Cyriacus von Ancona (Cyriacus Anconitanus, eigentlich Ciriaco de' Pizzecolli), italienischer Humanist und Levantereisender, * Ancona 1391 (?), † Cremona nach 1455.
Leben
C. erlernte den Beruf eines Kaufmannes und war schon mit 16 Jahren Geschäftsführer bei einem reichen Verwandten. 1412 unternahm er seine erste Handelsreise und gelangte 1418 erstmals nach Konstantinopel. Der Triumphbogen des Trajan in Ancona regte C. zur Beschäftigung mit den antiken Denkmälern an. 1421 wurde er Rechnungsführer des päpstlichen Legaten Condolmieri in Ancona. 1424 begab er sich nach Rom, wo er - ohne systematische Vorbildung - seine antiken Studien fortsetzte. Von 1425 bis 1431 reiste er im Auftrage des venetianischen Handelshauses Contareni in der Levante. Bei einem längeren Aufenthalt in Konstantinopel lernte er griechisch und besuchte von seinem Stützpunkt Chios aus Saloniki, Adrianopel, Brussa, Pergamon, Ephesus, Rhodos, Zypern, Damaskus und Beirut. Aus seinen dabei gewonnenen Erfahrungen erwuchsen Pläne, die katholische Kirche mit der orthodoxen wieder zu vereinigen und einen Kreuzzug gegen die Türkengefahr zu unternehmen. Diese Gedanken trug C. seinem inzwischen zum Papst Eugen IV. aufgestiegenen Gönner Gabriele Condolmieri vor. Von 1431 an sammelte er vor allem in Mittel- und Oberitalien antike Inschriften. 1435-1438 und 1443-1447 befand er sich nochmals auf Handelsreisen in Dalmatien, Mazedonien, Epirus, auf den Inseln Thasos und Imbros und im eigentlichen Griechenland, überall Handschriften und Kunstgegenstände sammelnd, Inschriften kopierend und antike Monumente aufzeichnend. Ein „Itinerarium“ über die Jahre 1435-1438 wurde 1742 von Laurentius Mehus in Florenz ediert. Die sechs Bände „Commentarii“, in denen C. seine Funde und Beobachtungen niedergelegt hatte, sind 1514 verbrannt, aber zahlreiche, Freunden mitgeteilte Fragmente haben sich erhalten. Unter den Zeitgenossen war C. mit Abstand der beste Kenner Griechenlands. Ihm verdanken wir u. a. die älteste Zeichnung des Parthenons und die erste Beschreibung der Athos-Bibliotheken. Er wurde zum Begründer der Inschriftenforschung und hat die Mitlebenden durch seinen Eifer in der archäologischen Erforschung der Antike nachhaltig beeinflußt.
Literatur
Rossi, Giovanni Battista de (Hrsg.): Inscriptiones christianae urbis Romae septimo saeculo antiquidores. Bd 2. Roma 1888.

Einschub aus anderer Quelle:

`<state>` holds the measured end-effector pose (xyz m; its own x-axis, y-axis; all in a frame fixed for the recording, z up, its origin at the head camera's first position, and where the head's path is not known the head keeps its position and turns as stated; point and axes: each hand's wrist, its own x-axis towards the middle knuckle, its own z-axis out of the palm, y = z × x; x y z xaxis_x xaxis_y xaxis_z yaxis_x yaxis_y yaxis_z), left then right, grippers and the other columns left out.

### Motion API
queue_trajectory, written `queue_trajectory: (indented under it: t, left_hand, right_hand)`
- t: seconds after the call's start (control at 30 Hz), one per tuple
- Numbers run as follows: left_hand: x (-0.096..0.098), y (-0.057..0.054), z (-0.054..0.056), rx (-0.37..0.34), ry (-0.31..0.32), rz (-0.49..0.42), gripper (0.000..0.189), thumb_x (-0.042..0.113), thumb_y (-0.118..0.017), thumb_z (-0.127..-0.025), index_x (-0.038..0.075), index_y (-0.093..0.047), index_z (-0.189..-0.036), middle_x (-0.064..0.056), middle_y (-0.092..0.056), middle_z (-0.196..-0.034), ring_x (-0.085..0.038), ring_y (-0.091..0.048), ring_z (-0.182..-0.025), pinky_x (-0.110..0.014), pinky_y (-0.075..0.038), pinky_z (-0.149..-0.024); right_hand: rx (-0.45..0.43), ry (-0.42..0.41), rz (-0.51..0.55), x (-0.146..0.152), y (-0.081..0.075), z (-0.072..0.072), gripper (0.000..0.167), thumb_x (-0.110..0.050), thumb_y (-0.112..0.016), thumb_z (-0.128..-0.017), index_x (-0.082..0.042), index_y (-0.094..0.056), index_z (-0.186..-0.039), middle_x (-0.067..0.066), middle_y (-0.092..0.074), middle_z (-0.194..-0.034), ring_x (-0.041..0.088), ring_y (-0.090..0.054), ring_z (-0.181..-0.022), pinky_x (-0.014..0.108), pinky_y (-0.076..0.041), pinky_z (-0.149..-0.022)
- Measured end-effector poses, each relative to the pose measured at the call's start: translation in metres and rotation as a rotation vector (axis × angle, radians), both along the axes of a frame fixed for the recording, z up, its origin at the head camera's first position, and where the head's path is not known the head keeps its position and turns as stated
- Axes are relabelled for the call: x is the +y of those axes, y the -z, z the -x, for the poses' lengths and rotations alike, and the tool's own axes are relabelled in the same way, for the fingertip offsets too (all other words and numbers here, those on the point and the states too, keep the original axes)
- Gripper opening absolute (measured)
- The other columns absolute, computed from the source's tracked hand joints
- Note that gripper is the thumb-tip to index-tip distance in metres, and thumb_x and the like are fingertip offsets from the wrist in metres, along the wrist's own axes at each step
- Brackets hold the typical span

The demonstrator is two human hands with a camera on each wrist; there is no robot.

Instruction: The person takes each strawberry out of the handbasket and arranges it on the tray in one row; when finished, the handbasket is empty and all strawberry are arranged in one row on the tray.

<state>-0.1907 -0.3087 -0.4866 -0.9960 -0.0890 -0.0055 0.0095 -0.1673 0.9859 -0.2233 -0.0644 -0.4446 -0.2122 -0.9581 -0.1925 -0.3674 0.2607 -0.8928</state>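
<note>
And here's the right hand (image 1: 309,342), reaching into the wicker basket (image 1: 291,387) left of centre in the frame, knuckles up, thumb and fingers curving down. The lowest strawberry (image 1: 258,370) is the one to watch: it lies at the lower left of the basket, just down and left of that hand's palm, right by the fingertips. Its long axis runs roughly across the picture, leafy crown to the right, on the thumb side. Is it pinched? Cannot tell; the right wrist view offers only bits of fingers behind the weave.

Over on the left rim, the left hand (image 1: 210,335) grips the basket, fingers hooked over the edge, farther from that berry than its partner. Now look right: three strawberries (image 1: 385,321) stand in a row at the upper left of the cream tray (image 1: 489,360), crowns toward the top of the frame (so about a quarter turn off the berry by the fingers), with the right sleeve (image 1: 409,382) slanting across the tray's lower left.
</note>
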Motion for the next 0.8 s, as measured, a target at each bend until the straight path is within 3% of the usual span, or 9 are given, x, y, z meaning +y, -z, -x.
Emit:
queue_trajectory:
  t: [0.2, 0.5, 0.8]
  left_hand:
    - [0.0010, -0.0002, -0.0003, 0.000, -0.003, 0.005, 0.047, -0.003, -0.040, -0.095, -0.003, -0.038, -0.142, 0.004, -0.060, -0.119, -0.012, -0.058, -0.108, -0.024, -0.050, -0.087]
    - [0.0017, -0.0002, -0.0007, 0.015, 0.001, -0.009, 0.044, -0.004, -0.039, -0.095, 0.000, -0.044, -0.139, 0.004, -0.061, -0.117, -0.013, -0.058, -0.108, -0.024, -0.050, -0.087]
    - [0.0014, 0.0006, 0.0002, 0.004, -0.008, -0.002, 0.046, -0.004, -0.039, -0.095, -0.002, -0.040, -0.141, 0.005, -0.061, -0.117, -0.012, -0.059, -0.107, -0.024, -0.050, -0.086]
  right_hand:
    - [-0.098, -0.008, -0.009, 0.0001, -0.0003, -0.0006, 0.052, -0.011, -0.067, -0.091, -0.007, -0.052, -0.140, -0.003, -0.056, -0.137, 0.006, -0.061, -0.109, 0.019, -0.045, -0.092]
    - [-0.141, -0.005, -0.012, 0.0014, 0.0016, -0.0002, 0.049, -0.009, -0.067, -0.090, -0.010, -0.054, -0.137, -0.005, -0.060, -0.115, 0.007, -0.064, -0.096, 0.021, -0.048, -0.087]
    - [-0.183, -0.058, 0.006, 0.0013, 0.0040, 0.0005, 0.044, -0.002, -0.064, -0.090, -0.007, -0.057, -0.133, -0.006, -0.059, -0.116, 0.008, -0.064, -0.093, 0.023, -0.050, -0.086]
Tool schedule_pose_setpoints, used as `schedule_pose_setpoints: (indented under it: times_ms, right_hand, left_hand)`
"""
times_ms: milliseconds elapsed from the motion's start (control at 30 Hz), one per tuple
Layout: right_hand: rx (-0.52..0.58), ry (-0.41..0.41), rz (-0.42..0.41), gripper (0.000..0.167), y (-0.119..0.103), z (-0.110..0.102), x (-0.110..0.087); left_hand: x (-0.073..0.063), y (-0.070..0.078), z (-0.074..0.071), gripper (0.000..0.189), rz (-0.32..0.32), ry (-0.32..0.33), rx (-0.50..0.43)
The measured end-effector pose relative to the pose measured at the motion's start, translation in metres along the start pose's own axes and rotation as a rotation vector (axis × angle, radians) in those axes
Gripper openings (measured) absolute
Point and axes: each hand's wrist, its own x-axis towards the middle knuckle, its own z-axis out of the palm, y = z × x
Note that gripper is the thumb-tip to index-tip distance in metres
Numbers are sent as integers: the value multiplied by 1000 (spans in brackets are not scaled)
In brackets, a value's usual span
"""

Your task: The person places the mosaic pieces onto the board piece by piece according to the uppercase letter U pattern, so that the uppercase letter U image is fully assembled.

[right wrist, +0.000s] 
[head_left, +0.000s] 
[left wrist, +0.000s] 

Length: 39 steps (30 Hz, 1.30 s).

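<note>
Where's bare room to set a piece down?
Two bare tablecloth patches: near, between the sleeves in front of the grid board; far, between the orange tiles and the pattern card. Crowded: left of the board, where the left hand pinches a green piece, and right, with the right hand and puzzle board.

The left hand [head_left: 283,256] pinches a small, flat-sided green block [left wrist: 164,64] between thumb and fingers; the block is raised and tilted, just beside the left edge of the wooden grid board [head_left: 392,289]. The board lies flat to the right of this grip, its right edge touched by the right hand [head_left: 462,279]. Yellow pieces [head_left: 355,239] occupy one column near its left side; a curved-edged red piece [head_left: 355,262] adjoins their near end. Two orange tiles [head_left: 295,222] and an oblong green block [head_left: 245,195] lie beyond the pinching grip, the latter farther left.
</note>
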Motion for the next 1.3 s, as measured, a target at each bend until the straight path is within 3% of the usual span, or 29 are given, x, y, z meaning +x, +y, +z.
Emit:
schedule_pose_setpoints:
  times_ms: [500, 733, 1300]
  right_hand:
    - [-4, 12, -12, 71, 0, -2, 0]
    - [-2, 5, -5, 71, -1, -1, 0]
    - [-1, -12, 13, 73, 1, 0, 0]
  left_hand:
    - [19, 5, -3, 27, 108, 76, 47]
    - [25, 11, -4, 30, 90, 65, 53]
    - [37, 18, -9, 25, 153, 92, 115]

Morici, M.: Lettere inedite di Ciriaco d’Ancona. Pistoia 1896.
Maas, P.: Ein Notizbuch des Cyriacus von Ancona. In: Beiträge zur Forschung. Studien und Mitteilungen aus dem Antiquariat Jacques Rosenthal München. Bd 1. München 1913, 5-15.
Bodnar, Edward William: Cyriacus of Ancona and Athens. Brüssel 1960. = Collection Latomus. 43.